The story behind these macarons is that I like lemon-flavored dessert. I learned how to make macarons because my best friend is a lot fancier than I am and she asked me to do so one day, so I did. I started off with strawberry cheesecake ones because aforementioned bestie hates lemon-flavored dessert, but it’s basically her only flaw, so she gets away with it. They did not turn out great, but they didn’t suck, and that basically cemented the notion that I was no longer a terrible baker (she and I can tell you some stories.
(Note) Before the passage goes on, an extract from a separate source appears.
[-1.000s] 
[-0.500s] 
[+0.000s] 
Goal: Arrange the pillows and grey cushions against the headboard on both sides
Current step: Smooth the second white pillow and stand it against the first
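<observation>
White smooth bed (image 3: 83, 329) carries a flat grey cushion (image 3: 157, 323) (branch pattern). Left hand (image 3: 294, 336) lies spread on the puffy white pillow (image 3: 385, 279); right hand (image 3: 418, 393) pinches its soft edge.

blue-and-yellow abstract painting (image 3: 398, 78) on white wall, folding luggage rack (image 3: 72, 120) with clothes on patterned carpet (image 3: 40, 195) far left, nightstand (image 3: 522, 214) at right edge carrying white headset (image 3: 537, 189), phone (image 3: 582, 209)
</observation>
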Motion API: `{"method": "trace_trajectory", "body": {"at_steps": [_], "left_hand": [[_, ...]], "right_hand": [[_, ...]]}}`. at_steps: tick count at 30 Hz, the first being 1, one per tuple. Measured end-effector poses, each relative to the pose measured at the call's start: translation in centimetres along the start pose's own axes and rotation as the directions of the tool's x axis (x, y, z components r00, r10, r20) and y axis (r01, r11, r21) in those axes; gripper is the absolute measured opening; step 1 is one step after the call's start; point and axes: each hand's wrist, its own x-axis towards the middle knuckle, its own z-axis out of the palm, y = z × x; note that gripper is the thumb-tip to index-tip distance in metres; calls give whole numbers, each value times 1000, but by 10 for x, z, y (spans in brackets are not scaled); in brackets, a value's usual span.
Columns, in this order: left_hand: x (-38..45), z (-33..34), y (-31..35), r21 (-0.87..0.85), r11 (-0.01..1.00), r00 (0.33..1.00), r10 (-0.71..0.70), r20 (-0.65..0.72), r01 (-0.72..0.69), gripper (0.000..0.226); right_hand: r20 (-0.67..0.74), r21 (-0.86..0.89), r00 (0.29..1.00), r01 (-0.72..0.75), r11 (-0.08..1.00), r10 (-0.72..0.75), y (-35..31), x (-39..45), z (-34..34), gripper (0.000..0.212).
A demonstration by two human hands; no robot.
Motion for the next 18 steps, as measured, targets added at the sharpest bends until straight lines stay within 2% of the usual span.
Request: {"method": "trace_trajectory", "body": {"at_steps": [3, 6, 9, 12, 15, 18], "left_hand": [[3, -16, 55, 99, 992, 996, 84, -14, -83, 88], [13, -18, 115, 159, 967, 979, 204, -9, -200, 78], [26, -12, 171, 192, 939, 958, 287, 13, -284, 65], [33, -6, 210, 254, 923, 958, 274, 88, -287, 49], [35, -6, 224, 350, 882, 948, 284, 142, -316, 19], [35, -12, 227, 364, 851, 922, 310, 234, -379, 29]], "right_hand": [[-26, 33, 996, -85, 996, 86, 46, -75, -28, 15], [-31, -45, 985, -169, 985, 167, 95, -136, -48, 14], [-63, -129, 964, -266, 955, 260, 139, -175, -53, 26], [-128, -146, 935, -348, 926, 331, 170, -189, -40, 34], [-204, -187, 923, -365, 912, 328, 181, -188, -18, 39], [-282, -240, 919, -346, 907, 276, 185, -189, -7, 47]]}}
Well, no, I’d rather not because they’re terrible). Then my oldest niece got super into macarons thanks to that little adventure, so I had to get better at them. I’m not a great macaron baker by any stretch of the imagination – my chocolate ones need work because they always end up too soft, and my pistachio ones need better decorating. But the lemon ones were the first ones I made that turned out successfully, so I’m pretty proud of this recipe. I’ll tweak it in the future as I learn more about the not-so-subtle art of macaroning, but for now, if you try these, let me know if you have feedback or suggestions for improvement.

Lemon-flavored dessert is awesome, Hava.